• WORK TO COMPLETE: Exactly the lines below from the one with "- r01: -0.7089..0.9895" up to and including the one with "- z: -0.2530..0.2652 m" make up the answer, with nothing else added.

------------------------

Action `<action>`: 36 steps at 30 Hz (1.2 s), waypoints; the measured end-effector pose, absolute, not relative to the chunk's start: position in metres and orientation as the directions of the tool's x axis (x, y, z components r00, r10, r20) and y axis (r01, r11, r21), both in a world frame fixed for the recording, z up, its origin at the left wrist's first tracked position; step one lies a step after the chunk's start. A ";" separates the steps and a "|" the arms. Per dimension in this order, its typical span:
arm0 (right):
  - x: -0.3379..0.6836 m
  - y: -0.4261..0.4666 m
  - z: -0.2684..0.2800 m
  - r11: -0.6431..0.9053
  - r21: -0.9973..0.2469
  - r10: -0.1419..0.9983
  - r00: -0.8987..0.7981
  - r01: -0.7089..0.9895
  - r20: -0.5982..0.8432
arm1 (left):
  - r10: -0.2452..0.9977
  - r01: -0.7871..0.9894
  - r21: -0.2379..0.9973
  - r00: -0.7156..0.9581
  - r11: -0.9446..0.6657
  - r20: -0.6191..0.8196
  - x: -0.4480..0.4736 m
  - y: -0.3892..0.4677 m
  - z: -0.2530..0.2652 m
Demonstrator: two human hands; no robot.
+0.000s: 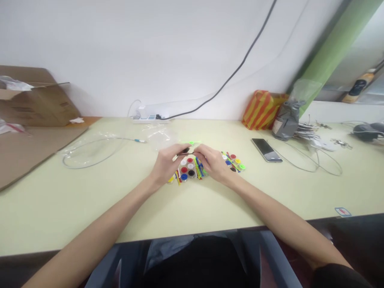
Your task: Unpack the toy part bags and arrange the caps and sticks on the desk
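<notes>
My left hand (167, 163) is closed in a pinch around a small black piece (186, 150) at its fingertips. A thin dark stick (189, 153) runs from there to my right hand (213, 162), whose fingers are closed on its other end. Both hands are above the table, fingertips close together. Below them lie several small round pieces, among them a red one (184, 170), a black one (191, 173) and a blue one (184, 177), in clear packaging. Bundles of thin coloured sticks (198, 168) lie between them. My hands cover part of these pieces.
A phone (267, 150) and white cables lie to the right, near a striped bag (261, 110) and a grey pouch (285, 120). At the left are a cardboard box (39, 100) and a coiled cable (87, 165). Behind my hands are clear plastic (160, 136) and a power strip (148, 119).
</notes>
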State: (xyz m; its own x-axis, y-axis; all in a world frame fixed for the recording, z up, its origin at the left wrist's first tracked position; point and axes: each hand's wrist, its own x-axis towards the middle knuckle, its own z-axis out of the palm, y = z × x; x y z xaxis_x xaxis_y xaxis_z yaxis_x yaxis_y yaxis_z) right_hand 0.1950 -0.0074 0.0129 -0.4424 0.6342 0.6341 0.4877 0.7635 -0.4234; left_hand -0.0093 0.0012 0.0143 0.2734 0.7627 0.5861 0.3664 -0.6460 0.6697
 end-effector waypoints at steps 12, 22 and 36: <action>0.196 -0.009 0.004 0.800 -0.294 0.566 -0.493 0.524 0.661 | 0.774 0.273 0.728 0.312 -0.629 0.551 -0.010 -0.007 0.009; 0.198 -0.016 0.006 0.719 -0.189 0.606 -0.472 0.668 0.640 | 0.722 0.476 0.556 0.309 -0.681 0.619 -0.005 -0.008 0.001; 0.201 -0.011 0.006 0.723 -0.406 0.664 -0.401 0.559 0.631 | 0.670 0.375 0.555 0.383 -0.742 0.636 -0.004 -0.013 0.009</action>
State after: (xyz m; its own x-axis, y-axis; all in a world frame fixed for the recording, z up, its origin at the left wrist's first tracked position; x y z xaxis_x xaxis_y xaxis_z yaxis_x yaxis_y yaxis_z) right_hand 0.2007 -0.0108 0.0064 -0.4006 0.6645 0.6309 0.5590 0.7228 -0.4064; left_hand -0.0039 -0.0127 0.0085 0.3834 0.6696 0.6361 0.3751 -0.7423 0.5553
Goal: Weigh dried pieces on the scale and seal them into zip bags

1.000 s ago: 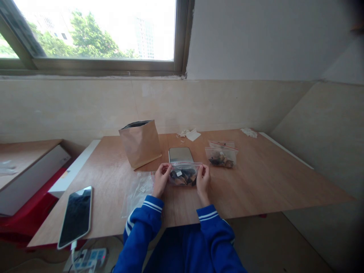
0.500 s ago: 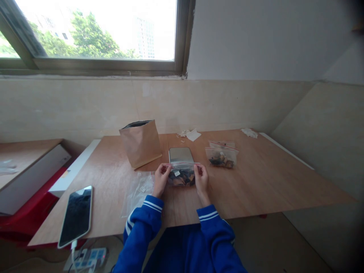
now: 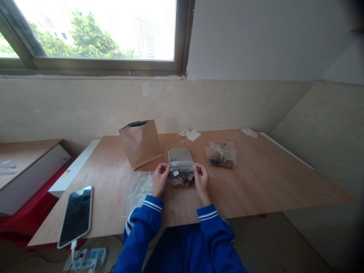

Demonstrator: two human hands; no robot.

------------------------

• WRITTEN ANSWER:
  - r01: -0.7089..0.9895
  - r20: -0.5982..0.8432
arm1 (left):
  - r10: -0.2452..0.9977
  - r01: -0.7871..0.9894
  - r21: -0.2379..0.9973
  - r00: -0.7156..0.9581
  - r11: -0.9446..0.6657
  - r20: -0.6191..0.8196
  - x: -0.4480..0.4736 m
  - y: -0.3892..0.4677 m
  - z: -0.2530..0.2652 m

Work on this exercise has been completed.